Un altro fatto meritevole di attenzione è che Philipp Roesler fa parte di una coalizione e di un governo di Centrodestra, e non in funzione di ornamento orientalista ma di qualificato esponente della sua componente più favorevole al mercato e più strutturata in senso politico, la Fdp (Liberali).
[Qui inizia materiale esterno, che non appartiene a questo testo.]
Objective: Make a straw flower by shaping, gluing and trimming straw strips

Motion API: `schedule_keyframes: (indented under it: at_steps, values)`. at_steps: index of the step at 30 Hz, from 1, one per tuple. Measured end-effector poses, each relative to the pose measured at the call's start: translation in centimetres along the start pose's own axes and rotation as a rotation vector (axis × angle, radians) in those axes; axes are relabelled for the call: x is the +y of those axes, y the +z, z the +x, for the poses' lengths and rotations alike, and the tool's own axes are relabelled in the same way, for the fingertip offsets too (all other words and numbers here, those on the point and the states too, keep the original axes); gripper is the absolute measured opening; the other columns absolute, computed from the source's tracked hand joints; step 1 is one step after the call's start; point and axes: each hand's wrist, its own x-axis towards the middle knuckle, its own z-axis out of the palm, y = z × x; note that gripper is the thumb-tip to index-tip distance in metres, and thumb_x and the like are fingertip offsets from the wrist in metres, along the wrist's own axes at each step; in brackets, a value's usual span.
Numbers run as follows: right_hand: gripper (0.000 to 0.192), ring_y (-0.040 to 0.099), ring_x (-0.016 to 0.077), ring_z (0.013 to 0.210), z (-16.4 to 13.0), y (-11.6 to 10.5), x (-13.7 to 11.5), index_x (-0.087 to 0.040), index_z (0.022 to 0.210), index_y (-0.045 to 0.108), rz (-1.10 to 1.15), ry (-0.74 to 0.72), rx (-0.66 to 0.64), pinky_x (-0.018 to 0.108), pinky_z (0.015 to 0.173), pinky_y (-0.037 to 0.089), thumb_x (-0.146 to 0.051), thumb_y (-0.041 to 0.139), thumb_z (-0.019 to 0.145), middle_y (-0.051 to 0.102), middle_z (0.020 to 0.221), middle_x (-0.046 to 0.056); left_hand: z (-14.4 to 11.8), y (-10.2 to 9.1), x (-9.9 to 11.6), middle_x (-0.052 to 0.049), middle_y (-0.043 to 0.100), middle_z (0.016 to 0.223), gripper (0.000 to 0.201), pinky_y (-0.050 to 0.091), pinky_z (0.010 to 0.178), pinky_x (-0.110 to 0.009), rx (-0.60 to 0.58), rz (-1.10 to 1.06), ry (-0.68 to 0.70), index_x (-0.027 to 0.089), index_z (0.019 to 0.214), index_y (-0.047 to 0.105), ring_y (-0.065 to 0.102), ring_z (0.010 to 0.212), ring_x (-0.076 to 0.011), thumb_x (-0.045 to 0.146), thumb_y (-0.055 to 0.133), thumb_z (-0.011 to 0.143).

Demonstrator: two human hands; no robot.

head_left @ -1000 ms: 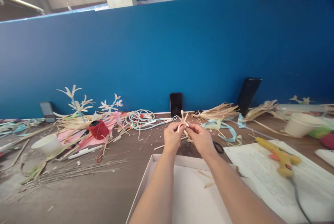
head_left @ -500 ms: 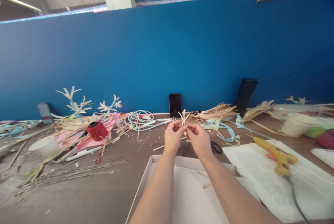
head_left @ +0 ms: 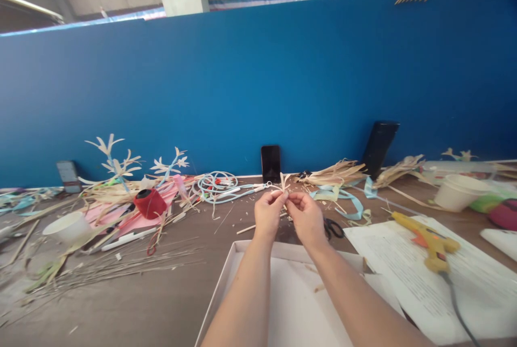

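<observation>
Between my two hands is a small flower of pale, straw-like strips (head_left: 284, 180), its petals sticking up above my fingertips. My left hand (head_left: 269, 212) pinches its base between thumb and finger. From the other side my right hand (head_left: 306, 216) presses thumb and finger together at the same base; the fingers hide the lower part. Both forearms reach over a shallow white box (head_left: 299, 304) with a few pale scraps inside. Beyond my hands a phone (head_left: 271, 164) leans against the blue partition. Black scissors (head_left: 334, 228) lie just right of my right hand.
A yellow glue gun (head_left: 434, 242) rests on printed sheets (head_left: 476, 293) at the right. Toward the left are a red spool (head_left: 149, 203), a white cup (head_left: 68, 227) and finished straw flowers (head_left: 117, 166). Straw bundles (head_left: 337, 173) and a blue cord (head_left: 216, 185) lie along the partition (head_left: 242, 83).
The flower has turned a little in my fingers, and its petals look closer together. Both hands stay in nearly the same place, with the fingers shifted slightly at its base.
</observation>
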Motion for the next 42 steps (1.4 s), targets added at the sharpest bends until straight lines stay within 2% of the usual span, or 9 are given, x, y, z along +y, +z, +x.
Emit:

Questo attira la curiosità degli elettori cresciuti in contesti fortemente ideologizzati come Italia, Francia e Spagna, dove da una parte l’area Conservatrice non trova facile assimilare la realtà sociale, trasformata dall’immigrazione e dalla sua larga integrazione nella vita quotidiana o trova difficile digerire fenomeni come l’etica laica della maggior parte della popolazione, ma dall’altra l’area tradizionalmente autointesa come progressista cura assai di più la difesa di una visione del mondo (poniamo, che un immigrato non debba stare a destra oppure che chi è a destra non possa dedicarsi sinceramente all’integrazione)  e la rendita di poteri che ne deriva di quanto non curi la concreta cooperazione con cittadini stranieri e con altre categorie e in generale più di quanto non si impegni ad essere presente nella società al di là di una funzione di testimonianza.

Roesler, tipico europeo dei nostri tempi, è stato adottato in un orfanotrofio vietnamita e quindi ha speso quasi tutta la sua vita in Germania, affrontando una infanzia non comune dopo il divorzio dei genitori e lavorando nell’esercito, dove è stato anche medico. A 19 anni si è unito alla Fdp, partito storicamente molto avanzato sui diritti civili e liberale in economia, nel 2003 è diventato ministro dell’Economia della Bassa Sassonia dopo essere stato eletto nelle consultazioni di quella regione (incarichi nei laender in uno stato federale quale la Germania sono spesso importanti test per incarichi di governo). Oggi è Ministro della Salute ed anche la scelta di una persona in età lavorativa e non necessariamente nell’età della pensione per un incarico di governo è un fatto largamente diffuso in Europa, non solo nel Nord ma ad esempio pure in Spagna.